The minus did vanish but then wouldn't I get y(t) = 0? Well 36 = 0

-V₀²/16 + V₀²/16

 

[Cyosis]

g is 32 ft /s but the formula is y(t) = - (1/2)gt2 + V0 Y0

The minus did vanish but then wouldn't I get y(t) = 0?

Yes but you didn't use that formula, you used

$v=v_0-gt$ , what value is v at its maximum height?

to determine t.

 

[Neophyte]

Finally, I think I love you tbh.

V₀/32 = t

-16V₀²/1024 + V₀²/32

-16V₀²/1024 + 32V₀²/1024

36 = 16V₀²

36864 = 16V₀

2304 = V₀

48 ft/s = V₀

Thank you for your help, I really appreciate it as I was close to burning the book.

 

[Cyosis]

You're welcome but you should really be less sloppy. Your answer is correct but if you wrote it down like that an exam I fear you would get very little points.

V0/32 = t

-16V02/1024 + V02/32

-16V02/1024 + 32V02/1024

All good so far.

then

36 = 16V0^2

You multiplied the right side by 1024, but didn't multiply the left side.

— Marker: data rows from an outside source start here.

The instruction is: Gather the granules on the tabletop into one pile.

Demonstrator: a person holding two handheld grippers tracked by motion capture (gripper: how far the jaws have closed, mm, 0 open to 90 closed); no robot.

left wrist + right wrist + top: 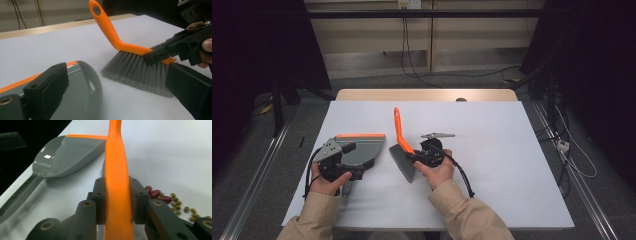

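Grey dustpan (pixel 62 157) empty, left gripper (pixel 343 159) gripping it; right gripper (pixel 117 197) clamping brush (pixel 116 180); beans (pixel 172 200) on table (pixel 512 150)

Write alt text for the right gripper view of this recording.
The right gripper clamps the orange plastic brush handle between its black jaws. A grey plastic dustpan with an orange lip lies on the white table to the left; red and green beans sit at the right.

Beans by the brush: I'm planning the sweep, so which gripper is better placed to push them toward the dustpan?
Right. The right gripper is shut on the brush, beside the beans. The left gripper is at the dustpan.
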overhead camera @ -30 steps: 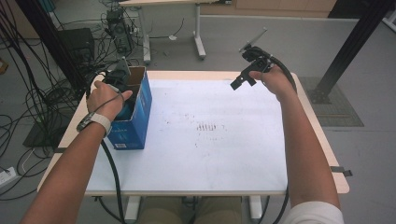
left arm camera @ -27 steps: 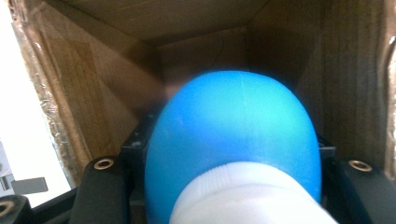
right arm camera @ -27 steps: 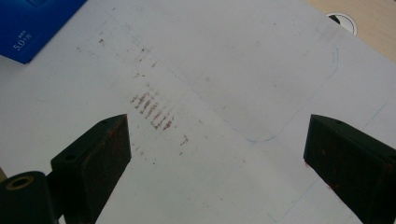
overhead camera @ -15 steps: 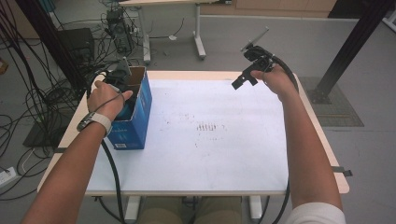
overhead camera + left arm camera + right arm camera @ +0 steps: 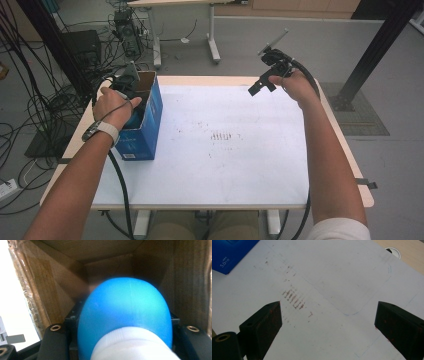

It should be $36*1024=16v_0^2$

36864 = 16V0

Here the 1024 is back so the left hand side is correct now, but now you lose a square on the right hand side.

It should be

$36864=16v_0^2$

2304 = V0

You divided by 16 on both sides correctly, but again the square is gone.

It should be $2304=v_0^2$

48 ft/s = V0

I know you took the square root on both sides here, but as you've written the last two equations down it reads $v_0=2304ft/s=48ft/s$ which obviously isn't right.

Tip: I personally prefer to not fill in the numbers until the end. This way you're less prone to make mistakes. We know that $t=\frac{v_0}{g}$, therefore $y_{max}=\frac{v_0^2}{g}-\frac{1}{2}\frac{v_0^2}{g}=\frac{1}{2}\frac{v_0^2}{g}$. Solve for v_0 gives $\sqrt{2 g y_{max}}=v_0$. It is exactly the same method but a lot cleaner. Now enter the numbers and obtain your answer.